Caffeinated energy drinks play an important role in spurring energy and encouraging gains from enhanced training, but they can also be a crutch. Caffeine and other energy supplements decrease appetite, making it harder to take in the clean calories necessary for quality weight gain.

Solution: You don’t need to eliminate your caffeine fix, just keep it moderate so that you don’t impact your ability to take in the quality calories you need.

2] Inconsistent eating.

A lot of hardgainers will eat well for two or three days in a row, then on that next day they get busy and neglect to get in the calories they need to keep up the growth. This pattern undermines your ultimate goal.

Solution: You have to eat consistently to continue to grow. Make sure you hit your target calorie consumption every day. Again, using weight gainers regularly will ensure that you maintain a nutrition regimen consistent for muscle growth.

1] Training too much.

Hardgainers often think that the more they train, the more their muscles are going

to grow. Remember, muscles grow after you train, not while you’re doing it. Also, too many hardgainers train for too long per session and/or too frequently.

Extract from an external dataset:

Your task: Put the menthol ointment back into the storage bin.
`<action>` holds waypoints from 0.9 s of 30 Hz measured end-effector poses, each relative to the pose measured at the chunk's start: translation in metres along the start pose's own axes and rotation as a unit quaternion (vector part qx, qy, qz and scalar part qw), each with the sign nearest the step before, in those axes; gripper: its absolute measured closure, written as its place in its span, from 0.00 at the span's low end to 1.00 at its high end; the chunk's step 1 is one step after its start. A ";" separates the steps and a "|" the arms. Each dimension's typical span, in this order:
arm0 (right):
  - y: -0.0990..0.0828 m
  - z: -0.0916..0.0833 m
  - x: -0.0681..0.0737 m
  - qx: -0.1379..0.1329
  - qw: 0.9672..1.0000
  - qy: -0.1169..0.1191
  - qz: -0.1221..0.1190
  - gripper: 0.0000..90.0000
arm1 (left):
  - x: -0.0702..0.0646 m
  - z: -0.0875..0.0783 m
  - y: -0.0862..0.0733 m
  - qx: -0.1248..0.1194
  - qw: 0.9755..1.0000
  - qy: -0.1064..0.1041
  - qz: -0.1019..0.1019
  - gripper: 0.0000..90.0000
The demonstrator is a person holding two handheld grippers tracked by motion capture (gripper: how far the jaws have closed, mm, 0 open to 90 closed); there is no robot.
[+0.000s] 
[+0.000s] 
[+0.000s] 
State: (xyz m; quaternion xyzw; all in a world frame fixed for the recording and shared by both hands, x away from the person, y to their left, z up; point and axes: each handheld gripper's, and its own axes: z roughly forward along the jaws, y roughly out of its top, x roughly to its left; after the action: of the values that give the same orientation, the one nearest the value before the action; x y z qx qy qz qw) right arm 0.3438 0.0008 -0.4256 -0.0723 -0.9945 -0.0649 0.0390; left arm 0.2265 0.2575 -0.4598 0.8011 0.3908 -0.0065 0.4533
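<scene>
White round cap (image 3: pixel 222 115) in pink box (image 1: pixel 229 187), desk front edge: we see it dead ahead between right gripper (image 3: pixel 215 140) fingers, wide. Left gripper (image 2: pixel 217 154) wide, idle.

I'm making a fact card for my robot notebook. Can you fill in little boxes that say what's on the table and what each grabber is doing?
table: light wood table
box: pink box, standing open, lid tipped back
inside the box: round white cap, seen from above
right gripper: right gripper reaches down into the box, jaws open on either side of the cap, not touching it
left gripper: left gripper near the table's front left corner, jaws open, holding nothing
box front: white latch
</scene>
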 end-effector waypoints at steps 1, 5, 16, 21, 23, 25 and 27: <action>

Solution: Follow M&B’s hardgainer training program.


  • Fauzi

    Learned a lot from this article, thank you!

  • Mr Ectomorph

    i’ll try my best to gain.

  • rajessssh

    thanks.. excellent article

  • enzo

    Hey, thanks for posting this, it has already helped me a lot.I’m 5,7 and weigh 64 kgs I just have two questions one about the leg workout:
    Squat48–10Leg press410–12Leg curl310–12Leg extension310–12Ab crunch315–20Leg raise312–15
    my concern is that with this workout I wont be targeting my calves. Should I add another exercise to train my calves or does leg press mean using calves? my other question is about cardio is doing 5-10 minutes of bike when indicated enough and should I add weight to the bike or just keep weight low for more speed? Thanks a lot.

  • bobby

    There’s ecto morphs theme there’s the small percent like myself we are the true hard gainers I have buds that are ecto morphs they still build a decent amount are bigger than me but me I build slightly every week to be specific its like a puzzle before I bulk I have to complete the puzzle this means isolation, bench only builds the top so I do the bottom part and I notice results I do compound last. I have small bmi but a gut I hate complaining and whining but I’ve literally tried it all but whey and glutamine which I hear is shit. Been working out since 13 didn’t build till I was 20 to were I pushed my self harder but not overdoing it, 7 years of experimenting trust me am simply fucked what works best is what am doing.

  • Jason

    Nice article,but was wondering about something.You mention in the article about emphasizing compound exercises,but nowhere in the workout plan are there deadlifts or pullups(which you mentioned by name).Just wondering why?